EXERCISE INSTRUCTIONS: Look through the data below, and copy each line that carries the word "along".
:: INFORMATION PROVIDED ::
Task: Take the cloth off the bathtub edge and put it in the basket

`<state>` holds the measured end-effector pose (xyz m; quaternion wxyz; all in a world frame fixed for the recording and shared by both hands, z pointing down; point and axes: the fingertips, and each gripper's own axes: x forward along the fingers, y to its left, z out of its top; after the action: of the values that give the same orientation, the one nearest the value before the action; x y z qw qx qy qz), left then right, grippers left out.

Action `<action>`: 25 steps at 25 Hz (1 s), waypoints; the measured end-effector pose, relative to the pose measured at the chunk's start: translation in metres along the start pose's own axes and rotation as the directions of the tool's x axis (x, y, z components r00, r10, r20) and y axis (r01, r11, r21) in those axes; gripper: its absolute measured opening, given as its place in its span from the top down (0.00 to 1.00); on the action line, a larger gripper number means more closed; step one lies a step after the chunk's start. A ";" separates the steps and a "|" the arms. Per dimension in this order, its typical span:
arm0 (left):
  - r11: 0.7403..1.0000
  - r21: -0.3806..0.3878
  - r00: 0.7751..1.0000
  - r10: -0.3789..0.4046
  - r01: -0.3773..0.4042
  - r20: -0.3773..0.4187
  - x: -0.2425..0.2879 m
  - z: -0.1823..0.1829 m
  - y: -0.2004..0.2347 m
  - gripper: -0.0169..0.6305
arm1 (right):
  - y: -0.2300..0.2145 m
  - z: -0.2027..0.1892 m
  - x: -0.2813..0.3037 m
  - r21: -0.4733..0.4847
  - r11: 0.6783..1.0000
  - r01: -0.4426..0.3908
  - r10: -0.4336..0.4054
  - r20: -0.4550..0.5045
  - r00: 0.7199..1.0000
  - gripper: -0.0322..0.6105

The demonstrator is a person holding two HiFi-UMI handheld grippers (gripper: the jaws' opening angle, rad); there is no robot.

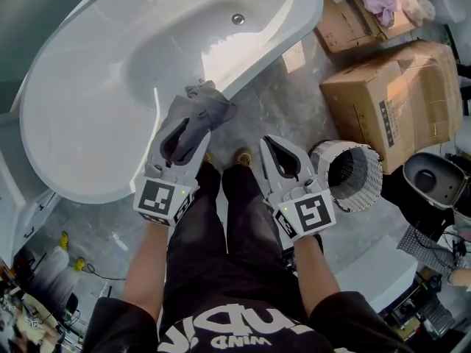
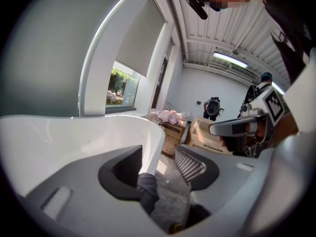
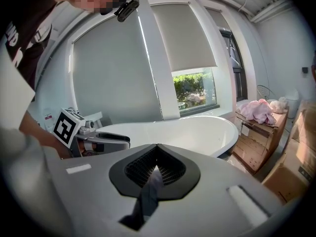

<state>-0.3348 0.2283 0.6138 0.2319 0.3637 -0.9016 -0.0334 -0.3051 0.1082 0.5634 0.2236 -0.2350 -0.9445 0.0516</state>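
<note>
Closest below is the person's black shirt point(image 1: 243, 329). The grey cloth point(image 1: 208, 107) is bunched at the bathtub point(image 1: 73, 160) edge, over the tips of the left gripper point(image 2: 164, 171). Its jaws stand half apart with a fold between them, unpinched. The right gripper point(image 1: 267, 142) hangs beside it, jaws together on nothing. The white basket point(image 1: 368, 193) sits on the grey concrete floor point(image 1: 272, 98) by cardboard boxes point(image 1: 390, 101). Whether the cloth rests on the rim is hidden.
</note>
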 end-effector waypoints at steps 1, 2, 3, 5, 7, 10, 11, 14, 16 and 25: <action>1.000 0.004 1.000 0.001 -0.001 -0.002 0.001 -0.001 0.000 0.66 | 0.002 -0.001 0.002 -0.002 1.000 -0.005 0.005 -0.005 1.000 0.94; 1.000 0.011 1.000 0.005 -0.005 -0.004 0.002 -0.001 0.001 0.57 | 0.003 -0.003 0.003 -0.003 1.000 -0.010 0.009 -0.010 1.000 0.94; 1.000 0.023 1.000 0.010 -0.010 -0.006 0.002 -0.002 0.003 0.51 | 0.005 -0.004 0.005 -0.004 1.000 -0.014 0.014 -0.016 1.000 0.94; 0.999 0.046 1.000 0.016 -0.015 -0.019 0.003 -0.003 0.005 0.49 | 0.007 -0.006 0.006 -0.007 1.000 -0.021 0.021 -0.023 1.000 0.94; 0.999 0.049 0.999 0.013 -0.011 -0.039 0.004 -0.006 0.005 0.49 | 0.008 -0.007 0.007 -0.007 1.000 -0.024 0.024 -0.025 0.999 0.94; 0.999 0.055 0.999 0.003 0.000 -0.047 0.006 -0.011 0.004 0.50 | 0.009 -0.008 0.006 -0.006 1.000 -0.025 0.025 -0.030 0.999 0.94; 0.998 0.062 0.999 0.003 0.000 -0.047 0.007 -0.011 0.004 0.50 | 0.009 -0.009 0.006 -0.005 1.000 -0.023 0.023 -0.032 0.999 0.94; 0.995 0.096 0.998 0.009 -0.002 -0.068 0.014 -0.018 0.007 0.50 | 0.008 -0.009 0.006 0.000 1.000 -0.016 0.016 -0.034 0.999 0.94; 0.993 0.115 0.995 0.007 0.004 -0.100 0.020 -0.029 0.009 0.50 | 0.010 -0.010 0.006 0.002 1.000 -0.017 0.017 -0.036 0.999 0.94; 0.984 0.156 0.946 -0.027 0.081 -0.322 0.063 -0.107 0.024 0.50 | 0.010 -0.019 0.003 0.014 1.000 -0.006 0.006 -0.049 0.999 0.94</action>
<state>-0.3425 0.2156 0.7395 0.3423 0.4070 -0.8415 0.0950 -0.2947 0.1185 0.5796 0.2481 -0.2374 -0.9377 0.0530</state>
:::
RESULT OF THE TASK:
`<state>` holds the measured end-effector pose (xyz m; quaternion wxyz; all in a world frame fixed for the recording and shared by both hands, z pointing down; point and axes: the fingertips, and each gripper's own axes: x forward along the fingers, y to its left, z out of its top; after the action: of the values that give the same orientation, the one nearest the value before the action; x y z qw qx qy qz), left then right, grippers left out.
Action `<action>`: 25 steps at 25 Hz (1 s), waypoints; the measured end-effector pose, relative to the pose measured at the chunk's start: translation in metres along the start pose's own axes and rotation as the directions of the tool's x axis (x, y, z components r00, r10, r20) and y axis (r01, r11, r21) in those axes; gripper: its absolute measured opening, given as its place in its span from the top down (0.00 to 1.00); on the action line, a larger gripper number means more closed; step one lies a step after the chunk's start. A ";" separates the steps and a "|" the arms. Per dimension in this order, its typical span:

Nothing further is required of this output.